Une juge du Manitoba a confié, mercredi, qu'elle avait d'abord été choquée par les commentaires faits par un magistrat de l'Alberta à l'endroit d'une présumée victime d'agression sexuelle, mais qu'elle avait tout de même accepté de lui servir de mentor.

Deborah McCawley est la seule personne à avoir témoigné, mercredi, dans le cadre d'une audience du Conseil canadien de la magistrature (CCM) au sujet du juge Robin Camp, qui a demandé à la plaignante d'un procès pour agression sexuelle en 2014 pourquoi elle n'avait pas gardé ses genoux ensemble afin d'empêcher son assaillant de l'agresser. Un comité du CCM doit déterminer si le magistrat peut continuer à exercer sa profession.
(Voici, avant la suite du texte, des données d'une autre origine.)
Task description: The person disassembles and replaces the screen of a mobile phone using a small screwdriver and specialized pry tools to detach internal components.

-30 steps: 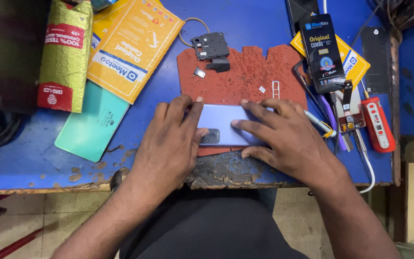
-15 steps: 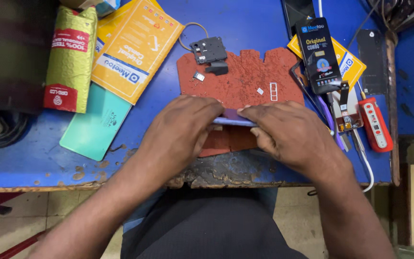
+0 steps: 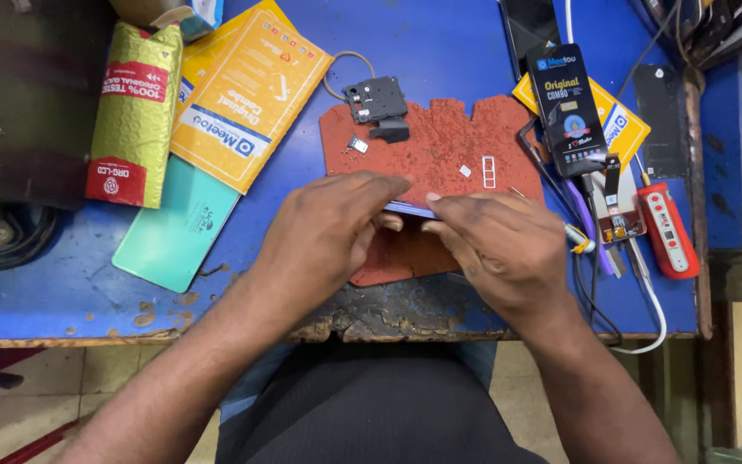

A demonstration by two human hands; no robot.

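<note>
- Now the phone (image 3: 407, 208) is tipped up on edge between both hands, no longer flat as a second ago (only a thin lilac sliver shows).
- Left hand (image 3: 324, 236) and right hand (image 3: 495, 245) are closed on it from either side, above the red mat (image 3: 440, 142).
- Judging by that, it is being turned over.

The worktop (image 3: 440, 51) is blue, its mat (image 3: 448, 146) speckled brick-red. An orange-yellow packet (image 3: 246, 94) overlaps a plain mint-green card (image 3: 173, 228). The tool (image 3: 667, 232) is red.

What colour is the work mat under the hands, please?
Reddish-brown mat, speckled; clearest in the head view.
</note>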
Mme McCawley a raconté qu'elle avait hésité à agir comme mentor pour M. Camp, un homme blanc originaire d'Afrique du Sud et âgé à l'époque de 63 ans, craignant que l'exercice ne constitue une perte de temps et d'argent pour lui.

Mais elle a dit avoir ensuite compris qu'elle portait un jugement prématuré sur le magistrat, une attitude qu'elle avait pourtant passé sa carrière à combattre. La juge a donc décidé de faire confiance à son instinct, qui semblait indiquer que le sexagénaire était sincère dans sa démarche, et a affirmé n'avoir plus jamais eu de doute par la suite.

Les propos tenus par Robin Camp alors qu'il était magistrat à la Cour provinciale de l'Alberta à Calgary il y a deux ans ont mené la Cour d'appel de l'Alberta à ordonner un nouveau procès pour l'homme qu'il avait acquitté dans cette affaire.

Les transcriptions des débats judiciaires montrent que le magistrat avait exprimé des doutes concernant la moralité de la demanderesse, en plus d'avoir laissé entendre qu'elle n'avait pas vraiment tenté de repousser son agresseur. Il l'a également appelée «l'accusée» pendant tout le procès.

Il lui a aussi demandé pourquoi elle n'avait pas gardé les genoux ensemble, et ajouté que la douleur et le sexe allaient parfois de pair.

Mardi, la jeune femme avait révélé durant l'audience du comité du CCM que les remarques du juge Camp l'avaient poussée à se détester elle-même et qu'elle avait songé au suicide à la suite de cette expérience.

Né en Afrique du Sud, Robin Camp a travaillé dans le domaine de l'aide juridique avant d'émigrer à Calgary en 1998 où il a concentré sa pratique sur le droit relatif aux contrats, aux faillites et aux fiducies ainsi que sur les litiges dans le secteur du pétrole et du gaz naturel.

Il a été nommé juge à la Cour provinciale de l'Alberta en 2012 sans toutefois recevoir de formation sur le droit en matière d'agression sexuelle ou sur la manière de mener un procès pour agression sexuelle.

«Ce qu'il a appris à l'école de droit ne lui permettait pas de faire beaucoup de choses», a commenté Deborah McCawley, qui a souligné que les procès pour agression sexuelle étaient difficiles à gérer, et ce, même pour les juges expérimentés.

Elle a assuré que M. Camp était ouvert à apprendre de nouvelles choses, qu'il n'était pas un misogyne et qu'elle était encore surprise de ce que contenaient les transcriptions du procès, qui ne semblaient pas correspondre à l'homme qu'elle avait fini par découvrir.

Le comité présentera ses recommandations au CCM. Si ce dernier estime que Robin Camp doit être démis de ses fonctions, il soumettra ses conclusions à la ministre fédérale de la Justice à qui reviendra la décision définitive.